### Instructions to follow
With pictures excluded, copy word for word the lines in the data below from the line containing "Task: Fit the" through the line containing "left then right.".

= = = = = = =

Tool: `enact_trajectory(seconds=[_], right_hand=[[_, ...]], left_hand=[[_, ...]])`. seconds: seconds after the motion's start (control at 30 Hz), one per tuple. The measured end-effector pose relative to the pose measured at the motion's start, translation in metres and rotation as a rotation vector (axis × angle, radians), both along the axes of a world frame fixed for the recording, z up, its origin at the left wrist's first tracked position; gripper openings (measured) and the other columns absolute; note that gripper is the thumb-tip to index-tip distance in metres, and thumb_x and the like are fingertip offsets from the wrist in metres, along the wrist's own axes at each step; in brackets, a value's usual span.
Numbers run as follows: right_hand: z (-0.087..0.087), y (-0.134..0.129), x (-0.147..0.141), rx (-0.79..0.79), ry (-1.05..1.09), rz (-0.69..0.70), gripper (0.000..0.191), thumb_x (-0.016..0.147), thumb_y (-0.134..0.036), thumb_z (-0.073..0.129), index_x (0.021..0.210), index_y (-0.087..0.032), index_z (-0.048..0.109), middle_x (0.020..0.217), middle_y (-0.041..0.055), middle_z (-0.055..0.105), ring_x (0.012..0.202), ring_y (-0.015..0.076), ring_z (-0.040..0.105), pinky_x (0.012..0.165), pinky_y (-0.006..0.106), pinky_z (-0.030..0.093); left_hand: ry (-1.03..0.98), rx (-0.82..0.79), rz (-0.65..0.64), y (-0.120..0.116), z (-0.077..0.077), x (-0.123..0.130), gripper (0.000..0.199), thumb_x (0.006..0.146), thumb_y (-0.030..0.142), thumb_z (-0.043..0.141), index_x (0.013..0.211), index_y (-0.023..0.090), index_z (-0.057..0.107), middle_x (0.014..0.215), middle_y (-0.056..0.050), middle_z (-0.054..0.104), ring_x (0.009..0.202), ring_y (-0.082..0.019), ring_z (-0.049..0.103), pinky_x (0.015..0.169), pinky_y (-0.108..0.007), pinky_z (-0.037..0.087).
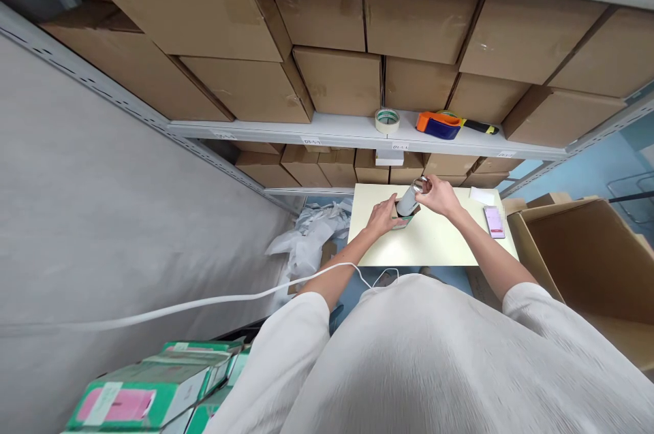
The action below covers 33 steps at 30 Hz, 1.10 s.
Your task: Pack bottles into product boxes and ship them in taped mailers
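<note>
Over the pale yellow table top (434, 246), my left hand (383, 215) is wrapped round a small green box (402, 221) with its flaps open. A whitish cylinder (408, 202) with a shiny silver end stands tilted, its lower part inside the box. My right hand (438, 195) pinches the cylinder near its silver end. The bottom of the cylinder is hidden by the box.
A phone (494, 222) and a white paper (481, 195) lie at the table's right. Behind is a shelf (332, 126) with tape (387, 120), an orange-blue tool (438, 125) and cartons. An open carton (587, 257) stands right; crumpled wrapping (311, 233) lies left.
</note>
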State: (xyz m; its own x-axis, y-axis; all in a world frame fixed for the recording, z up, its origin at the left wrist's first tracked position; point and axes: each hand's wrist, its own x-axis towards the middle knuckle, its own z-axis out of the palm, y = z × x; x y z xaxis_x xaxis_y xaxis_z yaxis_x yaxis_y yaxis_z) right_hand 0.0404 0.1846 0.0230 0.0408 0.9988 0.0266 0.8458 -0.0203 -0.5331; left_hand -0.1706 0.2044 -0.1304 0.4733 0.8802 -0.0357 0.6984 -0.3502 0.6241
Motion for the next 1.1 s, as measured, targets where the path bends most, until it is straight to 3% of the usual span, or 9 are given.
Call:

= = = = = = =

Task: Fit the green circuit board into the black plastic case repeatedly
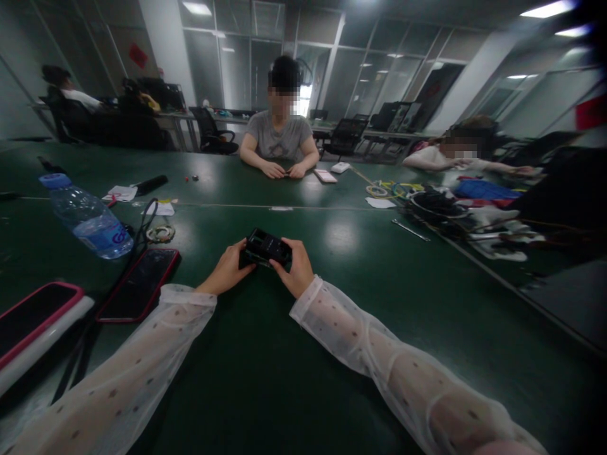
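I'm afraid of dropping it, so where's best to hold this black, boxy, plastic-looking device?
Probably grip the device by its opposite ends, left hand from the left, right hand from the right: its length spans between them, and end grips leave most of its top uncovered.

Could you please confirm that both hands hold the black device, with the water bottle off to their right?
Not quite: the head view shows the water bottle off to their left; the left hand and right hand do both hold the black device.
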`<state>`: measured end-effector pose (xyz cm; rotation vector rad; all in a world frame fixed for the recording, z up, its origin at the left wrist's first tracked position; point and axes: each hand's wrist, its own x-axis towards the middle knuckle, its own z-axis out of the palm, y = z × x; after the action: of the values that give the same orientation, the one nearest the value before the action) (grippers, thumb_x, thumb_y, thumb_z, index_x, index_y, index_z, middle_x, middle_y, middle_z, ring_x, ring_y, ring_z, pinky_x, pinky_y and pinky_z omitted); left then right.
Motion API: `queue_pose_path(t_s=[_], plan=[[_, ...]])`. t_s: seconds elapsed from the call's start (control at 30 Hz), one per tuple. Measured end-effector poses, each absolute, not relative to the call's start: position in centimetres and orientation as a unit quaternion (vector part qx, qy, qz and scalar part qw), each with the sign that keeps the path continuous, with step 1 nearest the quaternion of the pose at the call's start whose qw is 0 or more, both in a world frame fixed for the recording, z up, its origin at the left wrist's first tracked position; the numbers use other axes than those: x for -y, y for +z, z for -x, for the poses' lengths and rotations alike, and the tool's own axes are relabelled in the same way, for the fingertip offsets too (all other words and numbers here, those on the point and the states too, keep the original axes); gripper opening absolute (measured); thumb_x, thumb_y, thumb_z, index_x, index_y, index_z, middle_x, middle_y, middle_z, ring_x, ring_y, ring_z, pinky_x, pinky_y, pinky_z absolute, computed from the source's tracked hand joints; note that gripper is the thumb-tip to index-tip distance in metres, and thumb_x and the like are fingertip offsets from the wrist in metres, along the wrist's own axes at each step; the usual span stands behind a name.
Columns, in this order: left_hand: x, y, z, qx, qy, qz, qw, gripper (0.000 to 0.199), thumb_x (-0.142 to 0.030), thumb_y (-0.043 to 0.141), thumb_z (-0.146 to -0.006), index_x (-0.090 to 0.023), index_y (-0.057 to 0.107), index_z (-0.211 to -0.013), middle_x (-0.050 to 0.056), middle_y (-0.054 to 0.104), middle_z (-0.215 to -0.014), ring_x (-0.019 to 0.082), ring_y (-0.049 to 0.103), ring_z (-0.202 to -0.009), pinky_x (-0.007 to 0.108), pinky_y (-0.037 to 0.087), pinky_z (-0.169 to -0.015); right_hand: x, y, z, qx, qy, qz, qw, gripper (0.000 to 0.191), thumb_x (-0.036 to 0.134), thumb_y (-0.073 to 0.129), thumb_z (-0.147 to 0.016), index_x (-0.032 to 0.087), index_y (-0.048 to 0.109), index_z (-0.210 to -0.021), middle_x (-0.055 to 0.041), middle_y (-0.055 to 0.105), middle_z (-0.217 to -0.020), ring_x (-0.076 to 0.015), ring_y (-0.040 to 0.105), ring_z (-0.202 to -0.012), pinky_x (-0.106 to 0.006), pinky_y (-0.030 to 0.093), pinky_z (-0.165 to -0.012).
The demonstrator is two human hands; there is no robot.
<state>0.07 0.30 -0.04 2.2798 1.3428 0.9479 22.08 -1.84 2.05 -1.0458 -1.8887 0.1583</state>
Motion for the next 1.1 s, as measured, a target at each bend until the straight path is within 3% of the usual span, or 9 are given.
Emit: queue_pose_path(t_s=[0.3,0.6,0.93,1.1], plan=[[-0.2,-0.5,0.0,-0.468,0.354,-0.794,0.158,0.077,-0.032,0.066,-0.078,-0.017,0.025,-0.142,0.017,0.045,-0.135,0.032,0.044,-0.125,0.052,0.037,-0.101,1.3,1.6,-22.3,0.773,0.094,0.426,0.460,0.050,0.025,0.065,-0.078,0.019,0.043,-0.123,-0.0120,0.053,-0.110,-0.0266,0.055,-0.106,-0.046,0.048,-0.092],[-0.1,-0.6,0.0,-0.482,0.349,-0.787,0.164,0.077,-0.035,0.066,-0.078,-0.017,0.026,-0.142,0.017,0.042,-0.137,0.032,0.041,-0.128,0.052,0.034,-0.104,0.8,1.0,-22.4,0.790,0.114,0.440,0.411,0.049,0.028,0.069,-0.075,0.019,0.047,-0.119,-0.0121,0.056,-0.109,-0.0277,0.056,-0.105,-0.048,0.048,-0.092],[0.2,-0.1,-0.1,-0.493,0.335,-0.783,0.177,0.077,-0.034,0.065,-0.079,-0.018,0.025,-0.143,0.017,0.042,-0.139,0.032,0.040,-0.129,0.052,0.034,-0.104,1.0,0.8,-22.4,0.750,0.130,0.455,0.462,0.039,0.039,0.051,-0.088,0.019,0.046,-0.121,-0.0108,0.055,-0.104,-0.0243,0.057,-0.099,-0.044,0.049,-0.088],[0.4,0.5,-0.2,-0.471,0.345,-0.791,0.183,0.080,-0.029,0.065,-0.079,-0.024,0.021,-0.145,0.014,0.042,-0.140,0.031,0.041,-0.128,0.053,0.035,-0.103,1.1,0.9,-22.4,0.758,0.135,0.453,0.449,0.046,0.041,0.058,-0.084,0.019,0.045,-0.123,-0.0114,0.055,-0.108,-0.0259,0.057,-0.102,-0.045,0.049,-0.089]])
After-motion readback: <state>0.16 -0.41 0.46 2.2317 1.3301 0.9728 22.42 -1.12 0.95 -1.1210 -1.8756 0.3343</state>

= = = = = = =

### Answer space
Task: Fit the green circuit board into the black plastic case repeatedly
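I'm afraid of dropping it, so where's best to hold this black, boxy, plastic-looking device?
Probably grip the device by its opposite ends, left hand from the left, right hand from the right: its length spans between them, and end grips leave most of its top uncovered.

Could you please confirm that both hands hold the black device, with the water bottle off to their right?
Not quite: the head view shows the water bottle off to their left; the left hand and right hand do both hold the black device.
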`<state>`: measured end-effector pose (xyz cm; rotation vector rad; all in a world frame fixed for the recording, z up, its origin at the left wrist's first tracked position; point and axes: each hand's wrist, its own x-axis towards the middle knuckle, its own z-axis out of the palm, y = z × x; after the action: of the values that give the same orientation, the one nearest the value before the action) (grippers, thumb_x, thumb_y, thumb_z, index_x, index_y, index_z, middle_x, middle_y, middle_z, ring_x, ring_y, ring_z, pinky_x, pinky_y and pinky_z omitted); left then right.

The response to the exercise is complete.